Nothing much has changed at Cold Harbor battlefield since my first visit here three years ago. Towering pines stretch to the sky, giant gnats are as pesky as ever and the grass is still tall and unmowed. Trenches, which offered some protection to both armies during the Civil War, zig-zag through the woods, heaps of earth still packed fairly high in places.
There's something spiritual about Cold Harbor early in the morning. Something frustrating, too.
I feel a little bit guilty when I kick at the sandy soil, hoping to uncover evidence of the terrible slaughter that occurred here in early June 1864. A piece of artillery shell or a button. Perhaps a bullet or a knapsack hook.

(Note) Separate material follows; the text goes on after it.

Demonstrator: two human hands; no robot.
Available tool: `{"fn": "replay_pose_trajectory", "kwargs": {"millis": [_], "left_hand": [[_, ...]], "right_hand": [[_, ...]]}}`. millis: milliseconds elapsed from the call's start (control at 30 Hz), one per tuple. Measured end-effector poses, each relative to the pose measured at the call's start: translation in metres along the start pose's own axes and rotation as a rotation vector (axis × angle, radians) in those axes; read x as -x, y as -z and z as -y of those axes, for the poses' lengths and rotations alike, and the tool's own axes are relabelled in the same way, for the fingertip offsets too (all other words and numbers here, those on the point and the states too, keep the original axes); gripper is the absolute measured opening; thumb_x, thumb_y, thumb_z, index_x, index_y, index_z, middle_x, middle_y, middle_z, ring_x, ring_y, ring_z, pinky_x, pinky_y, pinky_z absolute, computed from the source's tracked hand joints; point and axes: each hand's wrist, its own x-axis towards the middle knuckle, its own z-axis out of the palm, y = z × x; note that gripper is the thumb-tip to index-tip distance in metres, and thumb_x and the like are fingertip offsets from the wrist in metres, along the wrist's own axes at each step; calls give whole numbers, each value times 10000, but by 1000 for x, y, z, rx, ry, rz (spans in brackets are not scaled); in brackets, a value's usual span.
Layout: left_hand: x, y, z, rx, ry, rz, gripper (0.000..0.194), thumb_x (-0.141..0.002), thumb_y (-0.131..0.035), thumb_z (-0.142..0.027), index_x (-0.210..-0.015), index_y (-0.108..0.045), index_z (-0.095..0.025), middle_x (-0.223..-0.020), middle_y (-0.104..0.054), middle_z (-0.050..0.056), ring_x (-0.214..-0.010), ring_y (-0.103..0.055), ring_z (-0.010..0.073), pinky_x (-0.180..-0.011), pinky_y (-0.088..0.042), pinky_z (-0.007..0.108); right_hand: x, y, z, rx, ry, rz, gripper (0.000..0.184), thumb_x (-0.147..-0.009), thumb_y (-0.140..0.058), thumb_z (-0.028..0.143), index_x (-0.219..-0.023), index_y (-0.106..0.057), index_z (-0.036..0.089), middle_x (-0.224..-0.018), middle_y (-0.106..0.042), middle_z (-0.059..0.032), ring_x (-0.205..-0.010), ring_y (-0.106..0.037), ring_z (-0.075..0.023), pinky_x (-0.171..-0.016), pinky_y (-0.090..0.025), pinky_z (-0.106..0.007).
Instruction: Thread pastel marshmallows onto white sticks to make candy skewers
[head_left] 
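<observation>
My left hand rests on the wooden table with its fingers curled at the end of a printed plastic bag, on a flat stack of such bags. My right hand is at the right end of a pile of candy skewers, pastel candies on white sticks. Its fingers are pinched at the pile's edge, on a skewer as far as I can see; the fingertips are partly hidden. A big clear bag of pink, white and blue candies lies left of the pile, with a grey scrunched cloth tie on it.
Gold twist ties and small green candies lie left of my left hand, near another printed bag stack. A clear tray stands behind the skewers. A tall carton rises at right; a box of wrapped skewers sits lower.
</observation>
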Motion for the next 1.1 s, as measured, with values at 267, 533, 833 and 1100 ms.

|This sign denotes where the 2nd Connecticut Heavy Artillery paused before making final, |
and futile, push toward Rebel lines.
When I walk in the footsteps of the 2nd Connecticut Heavy Artillery, mostly men and boys from Litchfield County, I hope to find answers but never do. I wonder where Private Charles Hoyt of Company K took a bullet that he carried in his body until his death at 86 in 1932.
German-born Edward Reicker, a private in Company E, lost an arm at Cold Harbor. After the war, he returned to his native country but came back to the U.S. in June 1891, telling a comrade he "wanted to get back to God's Country to be laid away." Less than a month later, he died in Bridgeport and was buried in New Britain, Conn. Another German, Private Augustus Hain of Company E, was shot through the chest at Cold Harbor and lay on the battlefield for hours, "his fallen trunk a breastwork" for retreating troops.
Where were they wounded? Where did they suffer? What were they thinking?
In their first major fighting of the Civil War, more than 300 "Heavies" were casualties at Cold Harbor. In a clearing, the names of the regiment's dead appear on a bronze plaque on a block of white granite -- the only monument to a regiment for either side on the battlefield. When I saw it for the first time after a walk through a strip of woods in 2011, the hair on the back of my neck stood up.
It was here in this clearing, so tidy today, that the "shrieks and howls of more than 250 mangled men." according to 2nd Connecticut Heavy Artillery adjutant Theodore Vaill, "rose above the yells of triumphant rebels and the roar of their musketry."